> [TASK GOAL]: Whenever the string "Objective" turns up in a line of the data below, copy that line.

Stored entries:

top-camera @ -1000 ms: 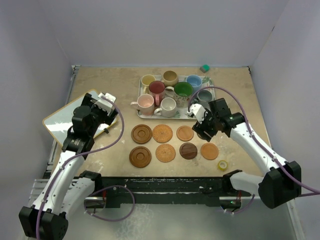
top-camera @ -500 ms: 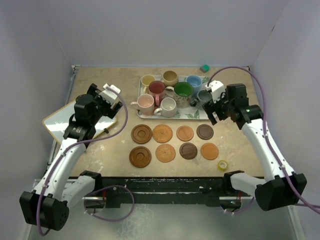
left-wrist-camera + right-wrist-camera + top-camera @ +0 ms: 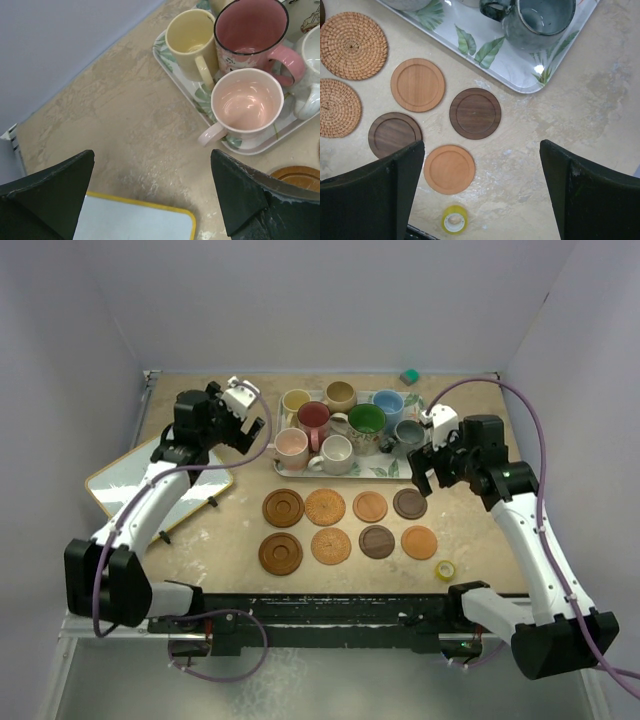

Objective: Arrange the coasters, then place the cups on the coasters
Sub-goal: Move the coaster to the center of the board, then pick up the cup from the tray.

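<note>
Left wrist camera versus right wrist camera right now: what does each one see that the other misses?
Only the left wrist: the yellow mug, red mug and pink mug, plus a yellow-edged board. Only the right wrist: the grey mug, the tape roll and six coasters laid out. Both: the leaf-print tray, the table, and fingers spread open, left fingers in one, right fingers in the other. The left wrist also catches one coaster at its edge.

This is a robot test cell in a lab. Plain pale walls [image 3: 330, 300] box in a mottled beige counter [image 3: 470, 530] on three sides. The left arm [image 3: 150, 502] and right arm [image 3: 530, 540], trailing purple cables [image 3: 490, 380], are bolted to a black rail [image 3: 330, 608] at its near edge.
</note>
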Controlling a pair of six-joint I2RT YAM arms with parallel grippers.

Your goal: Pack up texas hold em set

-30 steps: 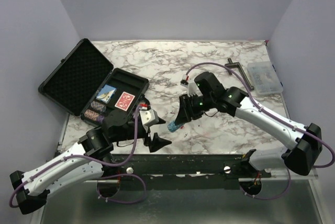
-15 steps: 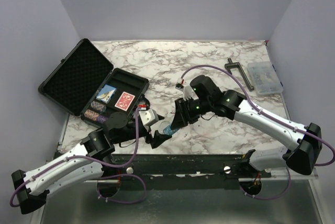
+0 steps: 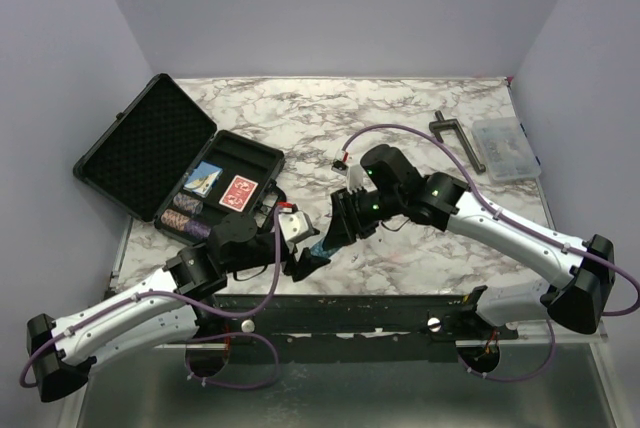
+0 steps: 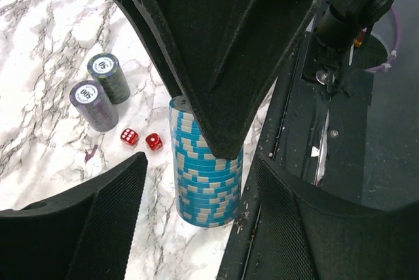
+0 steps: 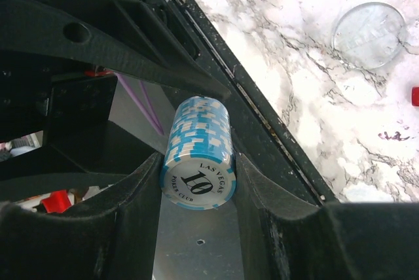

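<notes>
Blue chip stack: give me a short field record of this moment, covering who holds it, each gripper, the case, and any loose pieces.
blue chip stack: gripped on its sides, face reads 10
right gripper: shut on the stack
left gripper: open, one finger on either side of the stack, not closed on it
case: open, lid laid back; card decks and chip stacks inside
loose outside case: two grey chip stacks lying side by side, two red dice next to them
</notes>
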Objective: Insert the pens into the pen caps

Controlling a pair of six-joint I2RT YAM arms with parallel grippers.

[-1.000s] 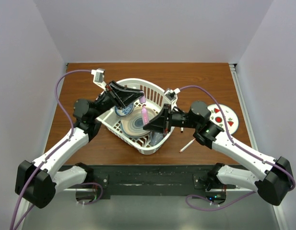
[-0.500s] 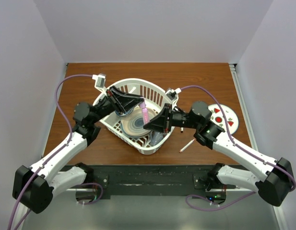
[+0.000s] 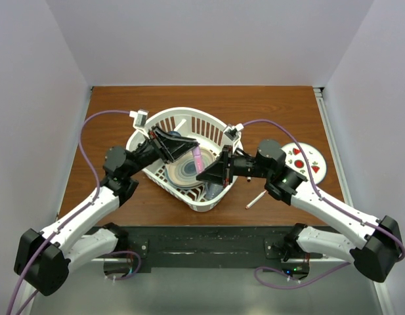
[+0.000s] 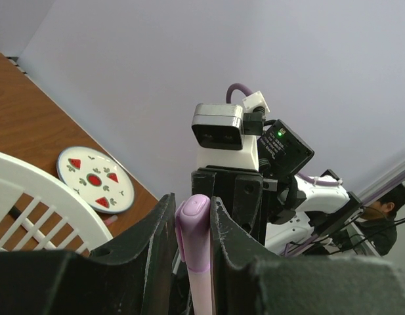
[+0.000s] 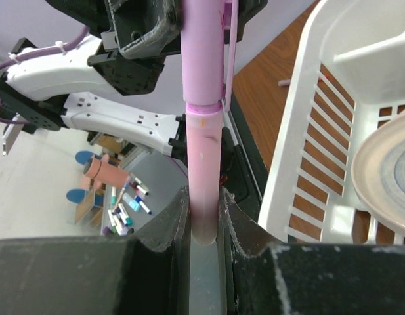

> [ANSWER TO THIS TASK]:
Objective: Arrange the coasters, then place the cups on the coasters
Objective: Insert the pens into the pen caps

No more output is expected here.